> [Required action]
Search the listing below, and show each line that includes the word "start".
┌─ Dataset extract
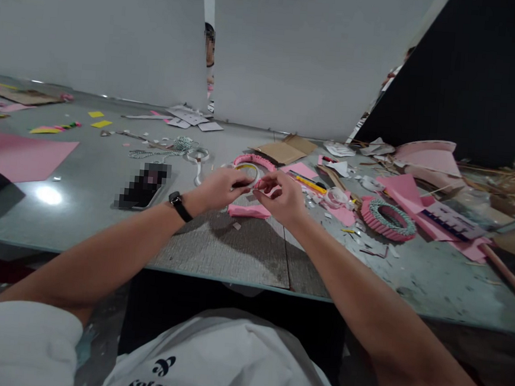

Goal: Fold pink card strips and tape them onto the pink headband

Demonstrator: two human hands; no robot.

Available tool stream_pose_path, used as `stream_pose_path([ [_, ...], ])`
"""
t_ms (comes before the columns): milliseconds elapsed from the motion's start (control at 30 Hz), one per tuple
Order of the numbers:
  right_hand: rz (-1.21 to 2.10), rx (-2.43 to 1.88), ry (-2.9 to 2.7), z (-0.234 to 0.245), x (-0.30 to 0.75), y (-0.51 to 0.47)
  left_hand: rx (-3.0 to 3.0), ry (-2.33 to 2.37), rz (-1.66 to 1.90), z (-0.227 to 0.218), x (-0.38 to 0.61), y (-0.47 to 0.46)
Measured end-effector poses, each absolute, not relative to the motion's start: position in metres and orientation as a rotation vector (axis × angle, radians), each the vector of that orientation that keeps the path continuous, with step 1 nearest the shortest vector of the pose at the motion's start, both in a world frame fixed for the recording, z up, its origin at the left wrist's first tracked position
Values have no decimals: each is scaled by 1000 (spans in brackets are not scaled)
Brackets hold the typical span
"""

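My left hand (227, 187), with a black watch on its wrist, pinches the near left side of a pale ring (258, 173) with a yellowish inner edge. Pink pleated paper (255, 159) curves around the ring's far side. At the ring's near right, the fingers of my right hand (282, 198) are closed on a small pink end of the pleated paper. Under both hands lies a folded pink paper strip (249, 211) on the table. The fingertips partly hide where paper and ring meet.
Left of my hands lie a phone (144, 187), scissors (197, 161) and twisted cord (181, 145). To the right are a yellow cutter (310, 184), a clear tape roll (336, 197), a pink pleated ring (388, 220) and paper scraps. Brown cardboard (285, 149) lies behind.
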State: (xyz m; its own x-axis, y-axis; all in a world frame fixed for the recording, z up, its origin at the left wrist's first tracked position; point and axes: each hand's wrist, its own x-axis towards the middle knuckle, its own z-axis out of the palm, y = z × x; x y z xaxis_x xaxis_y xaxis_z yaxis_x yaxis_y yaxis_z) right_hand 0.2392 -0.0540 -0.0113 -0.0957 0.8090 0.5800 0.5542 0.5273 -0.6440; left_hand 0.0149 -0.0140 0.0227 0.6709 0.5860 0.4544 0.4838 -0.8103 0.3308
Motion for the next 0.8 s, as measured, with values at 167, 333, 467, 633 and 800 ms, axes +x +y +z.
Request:
stream_pose_path([
  [167,128,-1172,-1975,-14,238,-50,2795,863,785,20,14,-16],
  [333,-16,-1237,-2081,-17,234,-53,2802,819,766,15,15,-12],
  [467,-21,-1262,-2099,-17,235,-53,2790,803,772,14,15,-12],
  [633,-52,-1268,-2103,-17,238,-50,2810,871,781,13,16,-12],
  [800,30,-1285,-2055,-16,235,-51,2766,908,769,13,16,-13],
])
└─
> [Output for this exercise]
t_ms (comes before the columns): milliseconds elapsed from the motion's start (control at 30 Hz), one per tuple
Measured end-effector poses, each absolute, not relative to the motion's start: position in metres and orientation as a rotation vector (axis × angle, radians), each the vector of that orientation that keeps the path continuous, with step 1 nearest the shortest vector of the pose at the motion's start, both in a world frame fixed for the recording, z up, its origin at the left wrist's first tracked position

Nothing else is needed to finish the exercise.